50% The normal thyroid gland has an uptake of 5% to 35% of the given dose at 24 hours. RAIU is increased in hyperthyroidism and can be used to identify active thyroid nodules. An uptake of 50% clearly suggests the presence of multiple thyroid nodules. An uptake of 5%, 15%, or 30% is considered normal. p 1267

A patient being treated for hyperthyroidism calls the home health nurse and mentions that his heart rate is slower than usual. What is the nurse's best response?

Ask whether the patient has increased cold sensitivity or weight gain Increased sensitivity to cold and weight gain are symptoms of hypothyroidism, indicating an overcorrection of the medication. The patient must be assessed further because he may require a lower dose of medication. p 1268

What does the nurse expect to find when assessing a patient with hyperthyroidism?

Increased appetite The patient with hyperthyroidism reports an increase in appetite. Hyperthyroidism causes increased metabolism; as a result, fat metabolism is increased. This leads to weight loss and a reduction in body fat. The patient with hyperthyroidism has decreased glucose tolerance, leading to hyperglycemia or increased blood glucose.

A patient who is receiving thyroid replacement therapy for hypothyroidism reports constipation and insomnia. What should be included in this patient's plan of care?

Increasing the medication dose A patient with thyroid replacement therapy is required to have a dose adjustment depending on clinical parameters and signs and symptoms. The medication dose should be increased when the patient experiences insomnia and is constipated. p 1274

Which assessment finding is considered a grade 1 goiter?

No visible thyroid enlargement when the neck is in a normal position The patient with a grade 1 goiter does not have thyroid enlargement, which normally is visible when the neck is in normal position. However, the mass can be palpated and moves up and down when the patient swallows. When swallowing movements are not visible or felt on palpation, the patient has a grade 0 goiter. This is further confirmed by the absence of bruits when the neck is auscultated. The patient with a grade 2 goiter has a thyroid enlargement that is easily palpable and usually asymmetric. p 1266

What intervention is appropriate when caring for a patient during myxedema coma?

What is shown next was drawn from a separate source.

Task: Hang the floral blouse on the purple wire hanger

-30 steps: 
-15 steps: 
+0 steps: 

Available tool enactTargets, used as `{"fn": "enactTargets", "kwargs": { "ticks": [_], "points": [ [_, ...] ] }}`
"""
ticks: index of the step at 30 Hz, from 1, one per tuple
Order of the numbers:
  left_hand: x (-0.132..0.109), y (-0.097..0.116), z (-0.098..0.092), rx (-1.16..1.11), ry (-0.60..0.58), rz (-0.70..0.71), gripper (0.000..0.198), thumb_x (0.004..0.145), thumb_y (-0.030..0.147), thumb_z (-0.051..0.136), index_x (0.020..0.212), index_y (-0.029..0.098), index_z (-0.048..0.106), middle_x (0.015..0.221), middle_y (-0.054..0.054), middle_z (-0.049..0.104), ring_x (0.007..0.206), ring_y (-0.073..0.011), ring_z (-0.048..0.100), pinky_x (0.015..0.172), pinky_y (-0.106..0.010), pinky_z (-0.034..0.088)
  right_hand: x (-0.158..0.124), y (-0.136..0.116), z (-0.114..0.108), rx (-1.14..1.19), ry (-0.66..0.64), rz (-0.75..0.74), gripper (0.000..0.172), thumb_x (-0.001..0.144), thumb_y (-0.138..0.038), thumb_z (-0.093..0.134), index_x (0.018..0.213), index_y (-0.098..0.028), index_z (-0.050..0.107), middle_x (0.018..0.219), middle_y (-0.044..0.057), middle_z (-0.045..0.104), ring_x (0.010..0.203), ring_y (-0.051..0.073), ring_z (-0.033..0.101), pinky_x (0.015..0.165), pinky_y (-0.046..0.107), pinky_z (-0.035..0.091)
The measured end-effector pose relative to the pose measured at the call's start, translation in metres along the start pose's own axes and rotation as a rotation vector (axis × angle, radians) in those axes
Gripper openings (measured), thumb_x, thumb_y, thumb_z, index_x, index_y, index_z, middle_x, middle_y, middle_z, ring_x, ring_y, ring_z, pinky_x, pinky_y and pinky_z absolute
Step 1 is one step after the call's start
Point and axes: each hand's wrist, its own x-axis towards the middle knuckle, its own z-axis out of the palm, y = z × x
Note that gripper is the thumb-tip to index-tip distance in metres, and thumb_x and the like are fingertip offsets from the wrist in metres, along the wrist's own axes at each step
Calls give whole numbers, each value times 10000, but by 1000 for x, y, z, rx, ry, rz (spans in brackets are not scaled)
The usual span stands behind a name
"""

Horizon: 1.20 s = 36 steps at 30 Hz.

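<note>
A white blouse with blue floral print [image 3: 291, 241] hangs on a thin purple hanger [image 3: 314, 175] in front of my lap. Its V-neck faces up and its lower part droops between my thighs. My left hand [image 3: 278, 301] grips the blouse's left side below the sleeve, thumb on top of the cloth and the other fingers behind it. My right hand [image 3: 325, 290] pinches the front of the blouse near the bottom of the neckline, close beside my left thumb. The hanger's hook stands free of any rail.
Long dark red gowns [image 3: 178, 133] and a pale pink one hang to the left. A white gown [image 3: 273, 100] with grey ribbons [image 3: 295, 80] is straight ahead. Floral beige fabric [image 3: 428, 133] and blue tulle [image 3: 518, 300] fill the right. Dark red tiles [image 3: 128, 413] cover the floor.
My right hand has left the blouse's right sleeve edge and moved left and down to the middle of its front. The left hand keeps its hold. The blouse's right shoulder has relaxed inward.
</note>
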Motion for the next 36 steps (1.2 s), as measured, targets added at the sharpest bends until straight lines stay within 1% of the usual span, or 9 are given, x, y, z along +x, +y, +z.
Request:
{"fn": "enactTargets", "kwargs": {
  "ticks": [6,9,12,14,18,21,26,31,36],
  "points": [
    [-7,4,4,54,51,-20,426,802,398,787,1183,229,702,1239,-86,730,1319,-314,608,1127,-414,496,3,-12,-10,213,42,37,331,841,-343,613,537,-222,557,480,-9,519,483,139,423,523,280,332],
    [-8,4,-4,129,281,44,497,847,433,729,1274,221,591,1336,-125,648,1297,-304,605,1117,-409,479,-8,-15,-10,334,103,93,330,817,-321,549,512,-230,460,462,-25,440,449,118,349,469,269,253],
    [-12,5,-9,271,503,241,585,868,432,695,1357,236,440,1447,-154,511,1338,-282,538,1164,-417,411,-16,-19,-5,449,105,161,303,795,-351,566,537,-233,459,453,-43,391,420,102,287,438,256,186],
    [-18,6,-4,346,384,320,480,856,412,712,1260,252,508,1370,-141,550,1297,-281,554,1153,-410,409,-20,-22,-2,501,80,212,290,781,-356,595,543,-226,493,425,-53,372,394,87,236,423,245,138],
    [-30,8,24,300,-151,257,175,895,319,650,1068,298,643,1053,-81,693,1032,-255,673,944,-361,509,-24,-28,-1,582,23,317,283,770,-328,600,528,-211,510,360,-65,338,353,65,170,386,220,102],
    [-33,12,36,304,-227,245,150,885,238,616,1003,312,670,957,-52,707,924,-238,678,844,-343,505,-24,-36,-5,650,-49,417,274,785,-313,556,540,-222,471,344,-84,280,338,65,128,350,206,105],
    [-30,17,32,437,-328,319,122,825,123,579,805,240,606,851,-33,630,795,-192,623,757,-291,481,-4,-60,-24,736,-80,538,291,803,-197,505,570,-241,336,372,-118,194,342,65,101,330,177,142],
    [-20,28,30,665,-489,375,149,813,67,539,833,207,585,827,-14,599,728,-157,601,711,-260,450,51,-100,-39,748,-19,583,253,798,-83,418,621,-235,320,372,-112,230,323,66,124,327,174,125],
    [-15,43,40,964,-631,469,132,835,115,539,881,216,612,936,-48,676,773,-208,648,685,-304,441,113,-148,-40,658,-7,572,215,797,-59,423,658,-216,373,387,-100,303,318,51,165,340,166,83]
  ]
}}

Replacing fluids with intravenous (IV) normal saline The patient who is experiencing myxedema coma should receive IV normal or hypertonic saline to replace fluids and correct dehydration. The patient will be intolerant to cold so the room temperature must be moderate. Warm blankets must be used to keep the patient warm. The patient's temperature and blood pressure must be monitored every hour; even a slight increase must be reported to the health care provider. p 1274

The nurse assigns an unlicensed assistive personnel (UAP) to monitor the temperature of a patient with Graves' disease. What does the nurse instruct the UAP to do?

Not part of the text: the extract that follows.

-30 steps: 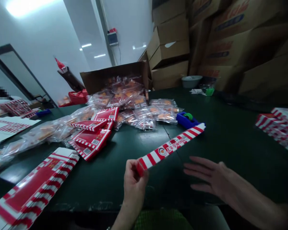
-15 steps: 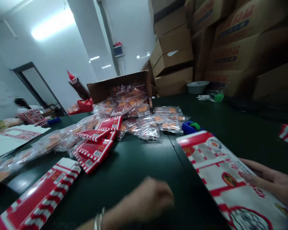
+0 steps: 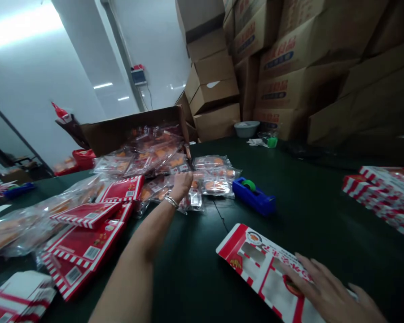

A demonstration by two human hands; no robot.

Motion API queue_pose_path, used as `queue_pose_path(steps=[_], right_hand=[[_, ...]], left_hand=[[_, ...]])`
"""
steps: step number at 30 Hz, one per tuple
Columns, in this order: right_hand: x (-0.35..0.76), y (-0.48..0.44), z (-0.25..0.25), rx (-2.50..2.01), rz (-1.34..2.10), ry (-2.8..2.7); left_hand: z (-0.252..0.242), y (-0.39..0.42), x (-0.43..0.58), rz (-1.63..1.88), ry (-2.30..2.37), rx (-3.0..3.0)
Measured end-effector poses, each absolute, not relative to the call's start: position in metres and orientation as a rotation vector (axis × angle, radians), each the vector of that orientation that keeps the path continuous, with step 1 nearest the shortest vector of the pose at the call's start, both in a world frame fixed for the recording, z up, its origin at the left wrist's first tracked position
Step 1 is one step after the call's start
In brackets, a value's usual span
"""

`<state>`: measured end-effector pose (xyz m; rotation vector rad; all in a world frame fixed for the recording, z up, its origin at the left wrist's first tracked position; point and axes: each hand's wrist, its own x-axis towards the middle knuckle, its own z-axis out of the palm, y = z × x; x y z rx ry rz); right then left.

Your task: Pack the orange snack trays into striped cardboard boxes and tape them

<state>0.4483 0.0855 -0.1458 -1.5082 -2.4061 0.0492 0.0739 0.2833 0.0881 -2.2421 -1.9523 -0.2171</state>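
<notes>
My left hand [image 3: 183, 185], with a bangle at its wrist, reaches into clear plastic packets [image 3: 218, 183] with orange contents. Its fingers point away and are hidden, so I cannot tell whether it grips a packet. My right hand [image 3: 333, 291] lies over a flat red-and-white printed carton [image 3: 272, 273] with cut-out windows, its fingers stretched out and apart on the upper face. Between the two hands, further back, stands a blue tape dispenser [image 3: 254, 197] with a green roll.
Red printed cartons [image 3: 97, 242] overlap at left, beside more packets. An opened cardboard box [image 3: 131, 117] spills packets at the back. Striped cartons [image 3: 387, 197] are stacked at right. Behind the dark green table [image 3: 306, 197] rise large cardboard boxes [image 3: 283, 89]; a grey bowl [image 3: 247, 128] stands near them.
My left hand has moved forward from the near table to the packets. The printed carton now lies lower and flatter under my right hand. The view has turned right.
</notes>
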Motion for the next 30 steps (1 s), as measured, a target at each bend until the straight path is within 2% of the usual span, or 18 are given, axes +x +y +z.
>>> queue_pose_path(steps=[3,7,11,13,16,19,22,24,27,30], right_hand=[[0.44,0.079,-0.108,-1.536,0.109,-2.393],[0.438,0.075,-0.055,-1.57,0.309,-2.42],[0.445,0.079,-0.051,-1.47,0.312,-2.555],[0.451,0.083,-0.057,-1.445,0.256,-2.631],[0.454,0.091,-0.056,-1.503,0.204,-2.706],[0.448,0.089,-0.036,-1.621,0.355,-2.723],[0.441,0.079,-0.013,-1.535,0.523,-2.734],[0.438,0.071,-0.004,-1.376,0.517,-2.754],[0.435,0.06,-0.005,-1.104,0.441,-2.781],[0.429,0.057,-0.016,-0.899,0.33,-2.783]], left_hand=[[0.101,0.22,0.052,-0.15,-1.816,-2.263],[0.068,0.087,0.015,-0.031,-1.769,-2.356],[0.036,-0.005,0.0,0.246,-1.828,-2.598],[0.04,-0.006,0.0,0.229,-1.888,-2.724],[0.058,0.034,0.002,-0.076,-2.061,-2.805],[0.061,0.076,0.0,-0.141,-2.262,-2.824],[0.045,0.083,-0.006,-0.12,-2.345,-2.9],[0.034,0.071,-0.011,-0.356,-2.544,-2.897],[0.026,0.045,-0.009,-0.998,-2.969,-2.66],[0.023,0.022,0.008,-1.457,-3.156,-2.572]])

Report even a 1-degree Fahrenheit increase in temperature immediately. The nurse should instruct the UAP to report even a 1-degree Fahrenheit increase in temperature immediately because any increase in temperature may indicate a rapid worsening of the patient's condition and the onset of a thyroid storm. The patient's temperature should be measured at least every 4 hours, documented, and reported to the nurse as soon as it is obtained.